_Aim of the task_
Reproduce each line of the material exactly as it reads.
++++++++
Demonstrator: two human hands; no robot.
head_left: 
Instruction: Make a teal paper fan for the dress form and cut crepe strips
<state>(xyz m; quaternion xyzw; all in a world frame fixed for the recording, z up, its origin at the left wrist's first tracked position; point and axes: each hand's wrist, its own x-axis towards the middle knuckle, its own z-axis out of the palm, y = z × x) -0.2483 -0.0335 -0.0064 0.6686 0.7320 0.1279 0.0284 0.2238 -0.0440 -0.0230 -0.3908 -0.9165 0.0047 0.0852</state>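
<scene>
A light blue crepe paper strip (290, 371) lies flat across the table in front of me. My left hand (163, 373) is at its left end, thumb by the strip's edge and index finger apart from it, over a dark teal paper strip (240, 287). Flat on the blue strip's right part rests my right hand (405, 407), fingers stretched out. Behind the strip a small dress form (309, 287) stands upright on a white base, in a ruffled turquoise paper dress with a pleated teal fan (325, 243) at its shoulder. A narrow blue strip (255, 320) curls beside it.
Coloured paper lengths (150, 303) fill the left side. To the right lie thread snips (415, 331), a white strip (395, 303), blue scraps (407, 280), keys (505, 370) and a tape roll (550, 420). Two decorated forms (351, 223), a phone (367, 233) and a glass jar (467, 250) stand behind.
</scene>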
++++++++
_Problem solution_
Demonstrator: two human hands; no robot.
head_left: 
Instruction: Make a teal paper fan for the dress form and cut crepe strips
<state>(xyz m; quaternion xyzw; all in a world frame fixed for the recording, z up, its origin at the left wrist's first tracked position; point and axes: each hand's wrist, its own x-axis towards the middle knuckle, its own z-axis out of the palm, y = z × x) -0.2483 -0.0335 -0.0064 0.6686 0.7320 0.1279 0.0284 0.2238 -0.0440 -0.0230 -0.3908 -0.9165 0.0047 0.0852</state>
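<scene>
A light blue crepe paper strip (290, 371) lies flat across the table in front of me. My left hand (163, 373) is at its left end, thumb by the strip's edge and index finger apart from it, over a dark teal paper strip (240, 287). Flat on the blue strip's right part rests my right hand (405, 407), fingers stretched out. Behind the strip a small dress form (309, 287) stands upright on a white base, in a ruffled turquoise paper dress with a pleated teal fan (325, 243) at its shoulder. A narrow blue strip (255, 320) curls beside it.
Coloured paper lengths (150, 303) fill the left side. To the right lie thread snips (415, 331), a white strip (395, 303), blue scraps (407, 280), keys (505, 370) and a tape roll (550, 420). Two decorated forms (351, 223), a phone (367, 233) and a glass jar (467, 250) stand behind.
</scene>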

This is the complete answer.